After appointments in Glasgow Western Infirmary, Stewart became MRC Research Fellow at the University of Cambridge, working under Lord Adrian and Sir Bryan Matthews. Joining the Royal Air Force Volunteer Reserve in 1939, he was appointed to the RAF Physiology Laboratory at Farnborough in 1940. During the Second World War, Stewart conducted original research into the physiological effects of acceleration and deceleration, extreme heat and cold and decompression, and was engaged in the design of the ejector seat, G suits and oxygen systems. He had a Fairey Battle aircraft converted into a flying mini-laboratory, and he himself flew some 300 test flights, using himself as a 'guinea pig' in his research. He was awarded the Air Force Cross in 1941.

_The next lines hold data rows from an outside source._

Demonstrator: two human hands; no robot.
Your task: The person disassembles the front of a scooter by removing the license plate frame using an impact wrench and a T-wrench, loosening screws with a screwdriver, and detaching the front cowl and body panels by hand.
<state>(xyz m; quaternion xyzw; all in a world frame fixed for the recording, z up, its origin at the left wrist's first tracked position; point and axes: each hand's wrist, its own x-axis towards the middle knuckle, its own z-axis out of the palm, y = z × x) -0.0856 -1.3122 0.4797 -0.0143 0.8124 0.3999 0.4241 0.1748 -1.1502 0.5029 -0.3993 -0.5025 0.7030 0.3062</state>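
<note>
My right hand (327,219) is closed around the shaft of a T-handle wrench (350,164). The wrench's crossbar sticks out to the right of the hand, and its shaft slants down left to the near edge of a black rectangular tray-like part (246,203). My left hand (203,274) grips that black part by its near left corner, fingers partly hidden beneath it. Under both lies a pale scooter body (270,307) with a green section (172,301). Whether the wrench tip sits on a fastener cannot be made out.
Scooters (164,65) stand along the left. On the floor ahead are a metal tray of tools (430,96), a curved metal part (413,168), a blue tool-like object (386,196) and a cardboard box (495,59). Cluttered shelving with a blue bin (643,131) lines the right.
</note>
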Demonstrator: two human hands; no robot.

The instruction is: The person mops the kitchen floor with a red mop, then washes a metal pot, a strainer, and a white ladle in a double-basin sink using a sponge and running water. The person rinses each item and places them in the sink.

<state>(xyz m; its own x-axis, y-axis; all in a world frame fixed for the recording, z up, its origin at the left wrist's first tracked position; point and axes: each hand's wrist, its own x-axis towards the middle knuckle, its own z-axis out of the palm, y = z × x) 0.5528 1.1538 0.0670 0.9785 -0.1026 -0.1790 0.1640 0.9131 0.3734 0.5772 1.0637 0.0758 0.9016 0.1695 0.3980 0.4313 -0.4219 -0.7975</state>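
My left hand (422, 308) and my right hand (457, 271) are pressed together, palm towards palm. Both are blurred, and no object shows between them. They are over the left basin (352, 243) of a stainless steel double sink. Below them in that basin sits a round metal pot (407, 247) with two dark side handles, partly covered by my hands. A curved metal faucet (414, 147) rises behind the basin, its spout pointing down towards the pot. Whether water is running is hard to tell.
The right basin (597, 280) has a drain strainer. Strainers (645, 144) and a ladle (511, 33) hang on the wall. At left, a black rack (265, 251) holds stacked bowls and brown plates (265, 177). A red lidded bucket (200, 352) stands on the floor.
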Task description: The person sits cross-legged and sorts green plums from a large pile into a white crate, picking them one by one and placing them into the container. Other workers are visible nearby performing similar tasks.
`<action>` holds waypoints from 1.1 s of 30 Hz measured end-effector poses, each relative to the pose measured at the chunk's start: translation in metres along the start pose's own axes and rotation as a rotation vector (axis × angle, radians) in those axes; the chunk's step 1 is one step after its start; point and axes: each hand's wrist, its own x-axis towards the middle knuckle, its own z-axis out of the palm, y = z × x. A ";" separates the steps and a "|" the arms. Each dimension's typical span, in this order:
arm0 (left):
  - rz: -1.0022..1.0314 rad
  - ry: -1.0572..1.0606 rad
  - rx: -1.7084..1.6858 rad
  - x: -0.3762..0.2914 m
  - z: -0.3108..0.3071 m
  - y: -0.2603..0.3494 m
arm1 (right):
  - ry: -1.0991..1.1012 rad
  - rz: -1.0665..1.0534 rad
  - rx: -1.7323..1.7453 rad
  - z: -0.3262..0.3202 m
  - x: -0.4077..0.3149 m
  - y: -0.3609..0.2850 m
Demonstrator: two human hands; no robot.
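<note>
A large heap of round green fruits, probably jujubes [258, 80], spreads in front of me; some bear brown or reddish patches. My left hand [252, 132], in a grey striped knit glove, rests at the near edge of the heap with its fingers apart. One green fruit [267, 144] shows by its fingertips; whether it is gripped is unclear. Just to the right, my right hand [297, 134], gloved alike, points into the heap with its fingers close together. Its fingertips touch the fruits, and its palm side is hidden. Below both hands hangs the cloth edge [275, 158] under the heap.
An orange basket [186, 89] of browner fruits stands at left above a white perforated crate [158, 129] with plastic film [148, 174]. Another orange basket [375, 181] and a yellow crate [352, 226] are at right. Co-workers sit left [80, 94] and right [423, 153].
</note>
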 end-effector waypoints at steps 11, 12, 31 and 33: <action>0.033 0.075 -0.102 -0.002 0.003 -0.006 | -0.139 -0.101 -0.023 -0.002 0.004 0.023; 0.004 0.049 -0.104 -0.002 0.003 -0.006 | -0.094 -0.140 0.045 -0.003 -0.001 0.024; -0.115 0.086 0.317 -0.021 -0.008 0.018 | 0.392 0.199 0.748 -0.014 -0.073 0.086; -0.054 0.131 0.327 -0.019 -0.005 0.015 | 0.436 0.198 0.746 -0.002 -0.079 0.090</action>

Stewart was involved in an aeroplane crash, in which he was the only survivor out of eight men. The aircraft flew too high into a storm, broke down and Stewart used his parachute to safely descend to the ground. He landed in Yorkshire.

Following the end of the Second World War, Stewart was instrumental in the successful establishment and operation of the RAF Institute of Aviation Medicine at Farnborough, and in 1946 was appointed its commanding officer. He was also an honorary lecturer in aviation physiology at the University of Glasgow.

==Honours, death and legacy==
In 1956, Stewart was awarded the Sir Charles Wakefield Gold Medal of the Royal Aeronautical Society, and in 1961 the Theodore C. Lyster award of the Aerospace Medical Association of the United States.

Stewart was invested as a Commander of the Order of the British Empire in 1953, Companion of the Order of the Bath in 1964 and appointed an Honorary Physician to HM Queen Elizabeth II on 5 July 1966. He died, at the RAF Hospital Uxbridge, England, 2 May 1967. In 1969 the Stewart Lecture at the Royal Aeronautical Society, London, was established in his memory. The Stewart Lecture and the Stewart Memorial Prize are managed by the Stewart Trust, a charitable trust established in his name.